2. This will open the Jobs Status page which displays the status of the job. The status of all the service jobs that have been submitted to BV-BRC are also available.

3. Once the job is completed, you can select the job by clicking on it and click the “View” button on the right-hand bar to see the results.

Figure 13

4. The results page will consist of a header describing the job and a list of output files.

Figure 14

5. The Sequence Submission Service generates several files that are deposited in the Private Workspace in the designated Output Folder. These include the following:

  • input.fasta - The fasta file that was submitted

  • metadata.csv - A comma-separated file containing the metadata about the fasta

  • Sequence_Validation_Report.csv - A comma separated value file of validation results for all the sequences allowing users to review segment, serotype, status and messages determined by VIGOR4 and FLAN for each sequence identifier

  • submission.xml – an xml file for identifying the submission

  • submission.zip – a compressed file that includes all the required submission files

  • submit.ready - a submission ready flag for GenBank

  • .aln - alignment of predicted protein(s) to reference, and reference protein to genome

  • .cds - fasta file of predicted CDSs

  • .gff3 - lists all the features of the genome in General Feature Format (GFF3 is the most recent version of GFF)

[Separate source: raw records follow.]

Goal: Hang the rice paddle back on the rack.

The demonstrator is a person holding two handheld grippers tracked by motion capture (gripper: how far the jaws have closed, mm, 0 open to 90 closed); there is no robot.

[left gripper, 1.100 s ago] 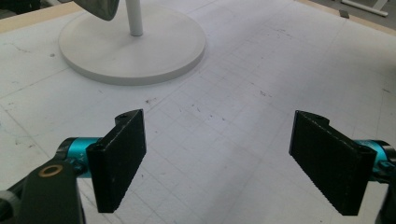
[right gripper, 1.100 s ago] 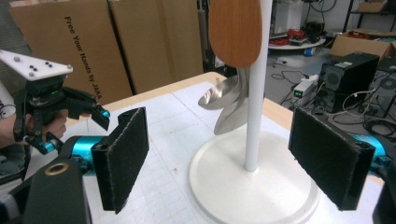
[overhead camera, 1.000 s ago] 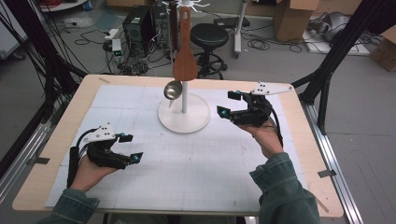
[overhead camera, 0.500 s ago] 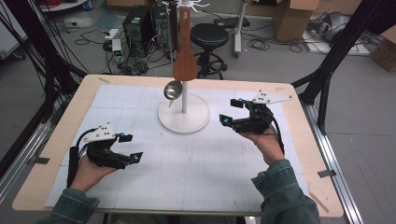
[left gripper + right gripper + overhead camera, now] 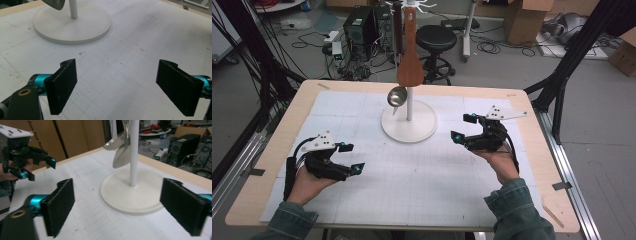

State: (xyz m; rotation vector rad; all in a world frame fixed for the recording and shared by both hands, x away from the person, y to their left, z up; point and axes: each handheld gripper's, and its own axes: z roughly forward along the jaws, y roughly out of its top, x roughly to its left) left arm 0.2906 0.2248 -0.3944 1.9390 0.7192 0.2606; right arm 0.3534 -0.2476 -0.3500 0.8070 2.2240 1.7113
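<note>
A white stand with a round base and a thin pole sits at the table's far middle. From its top hang a wooden spatula and a metal ladle. My right gripper hovers just right of the base and points at it. It is open with nothing between its jaws, which have just been opening. The right gripper view has the gripper facing the base and the ladle. My left gripper rests at the front left, open and holding nothing. In the left gripper view, the gripper points at bare mat.
A white gridded mat covers the wooden table. Beyond the far edge stand a black stool, computer gear and cardboard boxes. Black frame posts rise at both sides.
My right gripper has come down and a little nearer to the person, beside the stand's base. The left gripper has stayed where it was.
</note>
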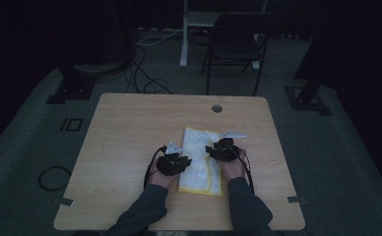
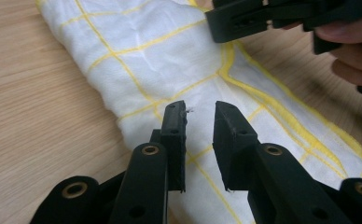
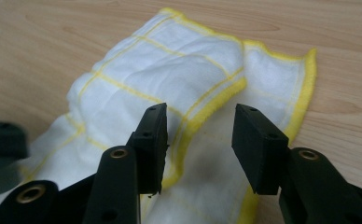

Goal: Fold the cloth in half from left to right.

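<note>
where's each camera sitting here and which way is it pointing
High view: above the person's side, looking forward and down on the table; forearms, both hands, left tongs and right tongs flank the folded cloth.
Left gripper view: rides the left tongs, looking along its parted jaws over the cloth; the other tongs and fingers show top right.
Right gripper view: rides the right tongs, jaws wide over the cloth's yellow hem.
Shared: the white, yellow-lined cloth on wood.
</note>
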Action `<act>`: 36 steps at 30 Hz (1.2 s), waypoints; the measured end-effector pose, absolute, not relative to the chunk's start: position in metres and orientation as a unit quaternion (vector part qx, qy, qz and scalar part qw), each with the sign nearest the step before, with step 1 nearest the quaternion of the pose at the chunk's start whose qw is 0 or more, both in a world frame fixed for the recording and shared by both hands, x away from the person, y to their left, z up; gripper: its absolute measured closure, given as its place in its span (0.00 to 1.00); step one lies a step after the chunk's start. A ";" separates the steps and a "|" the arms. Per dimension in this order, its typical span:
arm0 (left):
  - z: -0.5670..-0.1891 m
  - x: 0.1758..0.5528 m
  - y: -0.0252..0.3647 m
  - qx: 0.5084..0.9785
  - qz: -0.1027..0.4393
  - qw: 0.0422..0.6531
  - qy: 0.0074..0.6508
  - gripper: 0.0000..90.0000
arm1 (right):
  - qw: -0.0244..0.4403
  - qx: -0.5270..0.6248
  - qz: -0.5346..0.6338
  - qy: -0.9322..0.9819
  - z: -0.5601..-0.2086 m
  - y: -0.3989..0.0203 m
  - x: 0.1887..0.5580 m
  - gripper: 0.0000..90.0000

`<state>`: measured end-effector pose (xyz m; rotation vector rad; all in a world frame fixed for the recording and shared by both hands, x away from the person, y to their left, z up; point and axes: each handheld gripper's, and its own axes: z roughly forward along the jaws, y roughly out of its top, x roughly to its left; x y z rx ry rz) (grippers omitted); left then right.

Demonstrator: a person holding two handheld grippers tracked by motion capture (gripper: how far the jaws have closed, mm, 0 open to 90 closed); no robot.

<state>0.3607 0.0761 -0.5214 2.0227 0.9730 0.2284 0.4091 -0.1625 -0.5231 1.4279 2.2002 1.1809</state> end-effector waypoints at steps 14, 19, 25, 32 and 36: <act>-0.522 0.355 0.083 0.806 0.092 0.433 0.393 0.82 | 0.118 0.493 0.423 0.751 -0.521 -0.165 0.422 0.98; -0.523 0.354 0.082 0.807 0.092 0.433 0.392 0.82 | 0.140 0.480 0.424 0.755 -0.513 -0.168 0.419 0.98; -0.526 0.353 0.079 0.810 0.087 0.430 0.389 0.82 | 0.158 0.473 0.427 0.754 -0.504 -0.174 0.419 0.98; -0.532 0.351 0.074 0.815 0.080 0.425 0.386 0.82 | 0.186 0.452 0.432 0.758 -0.495 -0.175 0.417 0.98; -0.534 0.349 0.071 0.819 0.077 0.422 0.380 0.82 | 0.185 0.457 0.432 0.755 -0.494 -0.179 0.416 0.98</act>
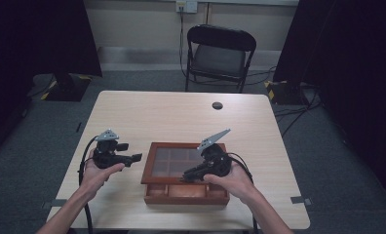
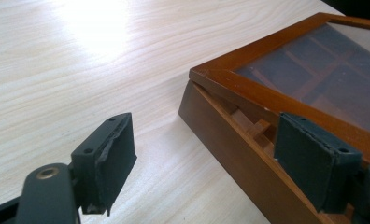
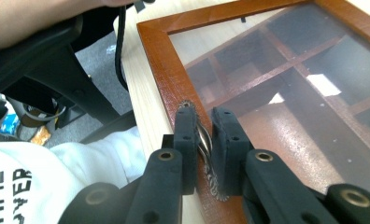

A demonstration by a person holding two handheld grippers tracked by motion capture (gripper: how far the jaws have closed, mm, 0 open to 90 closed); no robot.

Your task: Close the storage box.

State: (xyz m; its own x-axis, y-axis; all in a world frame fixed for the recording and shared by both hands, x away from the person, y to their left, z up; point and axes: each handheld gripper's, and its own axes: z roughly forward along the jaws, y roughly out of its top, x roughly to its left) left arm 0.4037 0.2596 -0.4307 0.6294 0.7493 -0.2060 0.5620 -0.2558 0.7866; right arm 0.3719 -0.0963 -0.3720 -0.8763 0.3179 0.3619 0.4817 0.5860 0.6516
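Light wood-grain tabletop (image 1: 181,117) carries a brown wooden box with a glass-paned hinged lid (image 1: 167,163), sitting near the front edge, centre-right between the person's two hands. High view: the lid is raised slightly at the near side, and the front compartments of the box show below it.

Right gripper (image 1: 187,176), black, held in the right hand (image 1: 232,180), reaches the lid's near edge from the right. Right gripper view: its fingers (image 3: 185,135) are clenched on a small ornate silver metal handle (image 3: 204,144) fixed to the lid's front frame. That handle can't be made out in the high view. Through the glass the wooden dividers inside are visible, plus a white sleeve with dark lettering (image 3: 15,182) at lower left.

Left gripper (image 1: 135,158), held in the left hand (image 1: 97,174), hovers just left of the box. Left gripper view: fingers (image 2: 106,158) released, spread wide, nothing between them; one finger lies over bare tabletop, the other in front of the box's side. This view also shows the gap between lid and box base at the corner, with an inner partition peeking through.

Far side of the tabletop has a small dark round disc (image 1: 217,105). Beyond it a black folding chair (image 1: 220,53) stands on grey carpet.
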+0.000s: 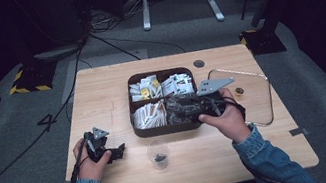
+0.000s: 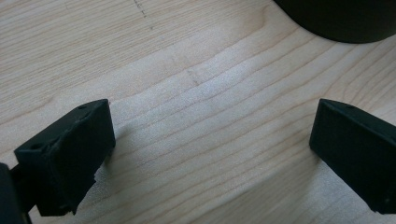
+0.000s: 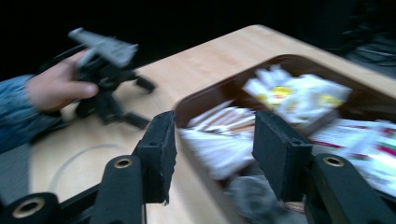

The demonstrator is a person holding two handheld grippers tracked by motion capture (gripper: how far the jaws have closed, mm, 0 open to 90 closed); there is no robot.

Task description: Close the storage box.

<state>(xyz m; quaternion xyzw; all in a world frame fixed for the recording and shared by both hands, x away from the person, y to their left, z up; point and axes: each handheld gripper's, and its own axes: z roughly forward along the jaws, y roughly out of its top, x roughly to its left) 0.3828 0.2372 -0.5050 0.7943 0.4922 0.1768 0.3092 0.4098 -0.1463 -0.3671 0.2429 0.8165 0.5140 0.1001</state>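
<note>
A dark brown tray with four compartments sits mid-table, holding white sachets and paper sticks. My right gripper hovers over the tray's near-right compartment, pointing left. In the right gripper view its jaws stand open with nothing between them, above the sticks and the tray rim. My left gripper rests at the table's near left, open over bare wood. A clear cup with something dark inside stands in front of the tray.
A clear lid with a thin rim lies right of the tray, with a small round brown thing inside its outline. A cable hole sits near the far edge. The tray's corner shows ahead of the left jaws.
</note>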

  • .pep - a fasta file of predicted proteins

  • .rpt - a summary file of program results

  • .tbl - predicted features in GenBank tbl format

  • .report – a report file generated by FLAN

Viewing the Sequence Submission results

After selecting the files, you can choose to either download (red box below) or view (red arrow) the results by selecting the appropriate button (Download or View respectively) on the green vertical Action Bar on the right-hand side of the page.

Figure 15

  • Selecting view button for “Sequence_Validation_Report.csv” file, comma-separated summary of validation results for all the sequences to be reviewed by the user before submitting the sequences to the GenBank. The columns contain information regarding:

    • Unique_Sequence_Identifier – Query identifier

    • Segment – Segment result using VIGOR4 and FLAN annotation tools. Annotation tool is specified if the result from tools is different.

    • Serotype – Segment result using VIGOR4 and FLAN annotation tools. Annotation tool is specified if the result from tools is different.

    • Status – VALID if there is no WARNING or ERROR.

    • Messages – Any ERROR or WARNING messages generated by FLAN annotation tool.

  • You can sort results by increasing or decreasing values by clicking on the desired column as shown below (red arrow) , and further filter results by selecting appropriate keywords and the desired column to search from the dropdown menu pictured below (red box).

Figure 16

Notifying the BV-BRC team for the Submission

Submit Sequence - On the right-hand side of header in the results page there is a “Submit Sequence” (red box) button which notifies the BV-BRC team that the submission is ready for GenBank submission.

Figure 17

A BV-BRC team member will reach out to you via email once the GenBank submission is completed.